I didn’t want to write this story. Never ever! It’s one of those things as they say, one should cover up, especially when one considers the human beings involved. But I thank God that someone like Ese Walter came out and shared her story. I am not God, so I can’t disprove her and say she’s lying, nor can I say she’s telling the truth. I’m only here to share my own story because something has been stirred in me.
Mine is a little different from hers but it runs along the same lines and I will combine it with a similar story because I want to expose a few things today. It is not easy to come out and share this. I stand to be judged for sharing it, especially by those who share the same faith as me and who have known me from home. But I make no apologies.
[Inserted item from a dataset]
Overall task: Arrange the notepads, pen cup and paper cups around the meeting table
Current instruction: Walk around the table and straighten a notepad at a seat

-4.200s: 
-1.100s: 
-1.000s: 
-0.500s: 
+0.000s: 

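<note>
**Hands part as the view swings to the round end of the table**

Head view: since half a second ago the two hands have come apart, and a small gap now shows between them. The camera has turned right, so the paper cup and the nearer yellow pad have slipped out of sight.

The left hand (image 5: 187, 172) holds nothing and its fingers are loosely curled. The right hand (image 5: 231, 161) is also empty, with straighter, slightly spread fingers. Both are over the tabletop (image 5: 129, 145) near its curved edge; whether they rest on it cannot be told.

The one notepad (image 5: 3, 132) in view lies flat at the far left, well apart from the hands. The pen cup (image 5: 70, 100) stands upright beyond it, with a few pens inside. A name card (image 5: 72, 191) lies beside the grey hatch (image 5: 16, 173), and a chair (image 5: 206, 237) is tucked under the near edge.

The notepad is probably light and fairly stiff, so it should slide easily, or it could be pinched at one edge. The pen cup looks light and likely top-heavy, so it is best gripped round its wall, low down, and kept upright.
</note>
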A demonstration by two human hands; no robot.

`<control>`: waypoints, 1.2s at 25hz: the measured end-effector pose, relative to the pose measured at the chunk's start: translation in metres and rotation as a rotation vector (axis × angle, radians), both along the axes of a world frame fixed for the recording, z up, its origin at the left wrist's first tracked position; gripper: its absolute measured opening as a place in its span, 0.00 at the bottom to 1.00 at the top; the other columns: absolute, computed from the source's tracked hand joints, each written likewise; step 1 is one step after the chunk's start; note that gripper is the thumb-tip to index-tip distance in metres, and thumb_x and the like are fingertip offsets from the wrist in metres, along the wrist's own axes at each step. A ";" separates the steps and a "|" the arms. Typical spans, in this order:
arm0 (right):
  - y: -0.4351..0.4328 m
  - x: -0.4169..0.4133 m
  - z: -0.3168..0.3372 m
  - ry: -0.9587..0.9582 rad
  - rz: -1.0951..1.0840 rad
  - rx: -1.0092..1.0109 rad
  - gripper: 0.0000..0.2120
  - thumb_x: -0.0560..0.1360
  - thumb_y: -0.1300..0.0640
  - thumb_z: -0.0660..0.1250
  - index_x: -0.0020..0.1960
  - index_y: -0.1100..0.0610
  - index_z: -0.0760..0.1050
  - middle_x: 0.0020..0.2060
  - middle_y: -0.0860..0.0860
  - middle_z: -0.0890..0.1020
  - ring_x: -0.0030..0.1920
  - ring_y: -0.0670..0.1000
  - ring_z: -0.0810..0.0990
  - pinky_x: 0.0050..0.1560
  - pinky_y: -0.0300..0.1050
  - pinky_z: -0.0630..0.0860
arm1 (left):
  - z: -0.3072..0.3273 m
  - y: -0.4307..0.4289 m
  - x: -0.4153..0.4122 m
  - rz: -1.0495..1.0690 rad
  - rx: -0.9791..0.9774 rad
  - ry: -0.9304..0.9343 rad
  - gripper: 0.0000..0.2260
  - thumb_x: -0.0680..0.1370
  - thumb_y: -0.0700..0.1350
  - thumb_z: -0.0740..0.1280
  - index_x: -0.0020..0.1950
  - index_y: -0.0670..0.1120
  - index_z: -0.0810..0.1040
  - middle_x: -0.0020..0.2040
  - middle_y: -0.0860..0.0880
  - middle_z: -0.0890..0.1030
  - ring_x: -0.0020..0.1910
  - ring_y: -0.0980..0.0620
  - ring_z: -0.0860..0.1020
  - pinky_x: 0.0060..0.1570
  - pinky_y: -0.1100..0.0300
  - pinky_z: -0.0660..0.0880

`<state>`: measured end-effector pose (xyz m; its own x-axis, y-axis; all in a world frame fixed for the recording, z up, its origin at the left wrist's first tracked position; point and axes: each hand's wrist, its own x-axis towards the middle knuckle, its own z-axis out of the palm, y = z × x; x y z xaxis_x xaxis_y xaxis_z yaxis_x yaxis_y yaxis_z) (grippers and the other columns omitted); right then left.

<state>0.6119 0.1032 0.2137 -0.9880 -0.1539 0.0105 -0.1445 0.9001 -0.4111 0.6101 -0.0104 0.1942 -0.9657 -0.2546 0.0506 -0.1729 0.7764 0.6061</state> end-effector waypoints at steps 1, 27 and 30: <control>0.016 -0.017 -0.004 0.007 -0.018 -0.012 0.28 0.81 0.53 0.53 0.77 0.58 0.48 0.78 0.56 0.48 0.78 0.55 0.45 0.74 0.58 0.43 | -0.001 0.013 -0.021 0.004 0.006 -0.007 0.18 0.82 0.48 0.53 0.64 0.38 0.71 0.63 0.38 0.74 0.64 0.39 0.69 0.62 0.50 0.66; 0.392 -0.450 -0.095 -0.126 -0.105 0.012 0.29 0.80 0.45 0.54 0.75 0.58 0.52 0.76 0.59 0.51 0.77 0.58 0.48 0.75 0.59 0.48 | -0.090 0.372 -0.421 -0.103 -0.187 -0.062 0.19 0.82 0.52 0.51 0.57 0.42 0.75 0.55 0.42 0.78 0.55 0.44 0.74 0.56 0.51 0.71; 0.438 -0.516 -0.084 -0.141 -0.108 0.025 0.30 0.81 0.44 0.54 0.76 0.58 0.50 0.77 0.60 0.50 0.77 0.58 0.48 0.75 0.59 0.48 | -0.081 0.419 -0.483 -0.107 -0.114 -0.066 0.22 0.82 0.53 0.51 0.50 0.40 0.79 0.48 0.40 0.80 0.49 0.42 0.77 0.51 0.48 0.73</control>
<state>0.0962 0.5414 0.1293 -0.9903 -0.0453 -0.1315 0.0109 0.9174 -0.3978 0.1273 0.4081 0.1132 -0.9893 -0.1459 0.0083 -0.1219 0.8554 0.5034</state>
I am a grown woman, a mother, a wife. And my husband approves. Nobody’s judgmental opinions matter.
Before I go to the main, story, read this intro. I hoped to hide this too through some random blog post about child abuse. I wrote this a long time ago and tried so many times to post it but my guts failed me. Today I share it. Here’s my story:
She was only six years old when her father’s friend visited their home. She didn’t know much about the visitor but she called him Uncle Cameroun because that was where she was told he lived. His name began with a C too but now she doesn’t remember. He could have been very fair or very dark. After all these years his face still chooses to be a mystery to her.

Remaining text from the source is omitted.